Thursday, March 11, 2010

The Pat Buchanan of France?

Gérard Longuet, majority leader in the French Senate, let one slip yesterday when he rejected the nomination of a French official of North African descent to head the High Authority Against Discrimination and For Equality, saying he was not "of traditional French descent." As offensive as the comments of our own majority leader regarding the president's skin tone were, these comments are of a different order of magnitude and cut straight to the core of the debate over national identity that has gripped the country.

The full quote was this: "It is better that the head be of traditional French descent, someone who will feel a greater burden to welcome all of our compatriots. Examples would be natives of Brittany and Lorraine -- who are mostly of Italian or Moroccan descent -- who struggle to open themselves up to outsiders. If you make only a symbolic nomination, someone actually from the outside, you risk endangering the mission."   

Somewhere in there, you can make out the point he is trying to make: that since it is "traditional" French who struggle most with integration, naming someone from a "traditional" background would do most to evoke their sympathies. The irony, of course, is that by excluding the nominee, Malek Boutih -- a former head of SOS Racisme and a functionary in the Socialist Party who was born in France -- from the "corps francais traditionnel" (the term he actually used), he is preempting the very mission he is ostensibly attempting to defend.

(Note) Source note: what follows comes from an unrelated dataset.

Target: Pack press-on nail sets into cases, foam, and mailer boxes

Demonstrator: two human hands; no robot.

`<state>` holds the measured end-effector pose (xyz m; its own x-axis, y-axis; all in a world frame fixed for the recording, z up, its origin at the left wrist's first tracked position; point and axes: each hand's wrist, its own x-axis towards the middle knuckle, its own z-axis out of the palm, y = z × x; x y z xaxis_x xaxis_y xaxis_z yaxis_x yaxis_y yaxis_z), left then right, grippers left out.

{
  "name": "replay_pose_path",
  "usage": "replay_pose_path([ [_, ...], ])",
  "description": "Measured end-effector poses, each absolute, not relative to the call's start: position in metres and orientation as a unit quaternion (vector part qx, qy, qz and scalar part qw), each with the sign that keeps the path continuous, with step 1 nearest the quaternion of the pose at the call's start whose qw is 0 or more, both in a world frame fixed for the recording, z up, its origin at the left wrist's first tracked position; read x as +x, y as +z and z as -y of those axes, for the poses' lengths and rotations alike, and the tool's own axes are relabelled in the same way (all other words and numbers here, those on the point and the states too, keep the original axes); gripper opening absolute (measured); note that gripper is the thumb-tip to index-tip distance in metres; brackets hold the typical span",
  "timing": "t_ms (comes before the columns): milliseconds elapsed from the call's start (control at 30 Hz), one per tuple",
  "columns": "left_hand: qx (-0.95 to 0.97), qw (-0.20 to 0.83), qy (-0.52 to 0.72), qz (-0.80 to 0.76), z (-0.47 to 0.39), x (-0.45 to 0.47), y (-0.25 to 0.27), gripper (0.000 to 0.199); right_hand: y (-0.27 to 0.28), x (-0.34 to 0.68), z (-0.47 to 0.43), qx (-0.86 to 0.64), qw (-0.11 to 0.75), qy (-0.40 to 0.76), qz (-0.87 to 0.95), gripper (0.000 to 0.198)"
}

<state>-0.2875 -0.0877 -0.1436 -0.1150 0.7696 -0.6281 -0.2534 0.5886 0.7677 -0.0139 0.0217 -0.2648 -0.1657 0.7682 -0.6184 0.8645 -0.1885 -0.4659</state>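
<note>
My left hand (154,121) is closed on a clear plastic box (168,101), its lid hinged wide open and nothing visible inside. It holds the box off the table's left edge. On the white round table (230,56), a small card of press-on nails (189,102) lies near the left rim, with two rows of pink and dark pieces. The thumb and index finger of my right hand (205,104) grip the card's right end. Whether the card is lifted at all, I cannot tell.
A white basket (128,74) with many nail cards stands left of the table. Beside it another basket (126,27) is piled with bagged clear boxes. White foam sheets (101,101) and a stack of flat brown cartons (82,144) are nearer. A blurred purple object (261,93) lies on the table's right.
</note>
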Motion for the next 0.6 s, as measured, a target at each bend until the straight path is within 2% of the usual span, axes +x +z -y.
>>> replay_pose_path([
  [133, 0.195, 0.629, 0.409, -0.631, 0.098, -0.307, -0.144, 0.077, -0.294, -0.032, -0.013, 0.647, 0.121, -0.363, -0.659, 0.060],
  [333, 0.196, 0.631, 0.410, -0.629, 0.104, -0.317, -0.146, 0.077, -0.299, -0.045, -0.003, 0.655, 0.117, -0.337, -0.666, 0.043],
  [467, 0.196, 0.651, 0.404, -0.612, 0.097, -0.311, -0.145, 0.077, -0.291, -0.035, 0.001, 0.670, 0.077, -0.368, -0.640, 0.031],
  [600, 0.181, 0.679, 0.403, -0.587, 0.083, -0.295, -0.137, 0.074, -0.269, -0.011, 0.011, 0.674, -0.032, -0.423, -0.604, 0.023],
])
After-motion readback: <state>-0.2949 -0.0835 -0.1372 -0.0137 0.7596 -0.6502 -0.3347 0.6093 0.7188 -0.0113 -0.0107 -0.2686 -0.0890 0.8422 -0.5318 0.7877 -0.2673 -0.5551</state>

Reaction has been strong and swift, with one anti-discrimination association declaring "the return of psychologically repressed racism," while others have accused him of attempting to advance the UMP's efforts to to siphon off votes from the Front national. 

Ultimately this will amount to a mini-crisis, with no serious long-term implications--indeed, none of the coverage of the incident was among LeMonde's top 10 most viewed stories this morning. But each new incident like this further widens the trust gap between France's minority and majority populations.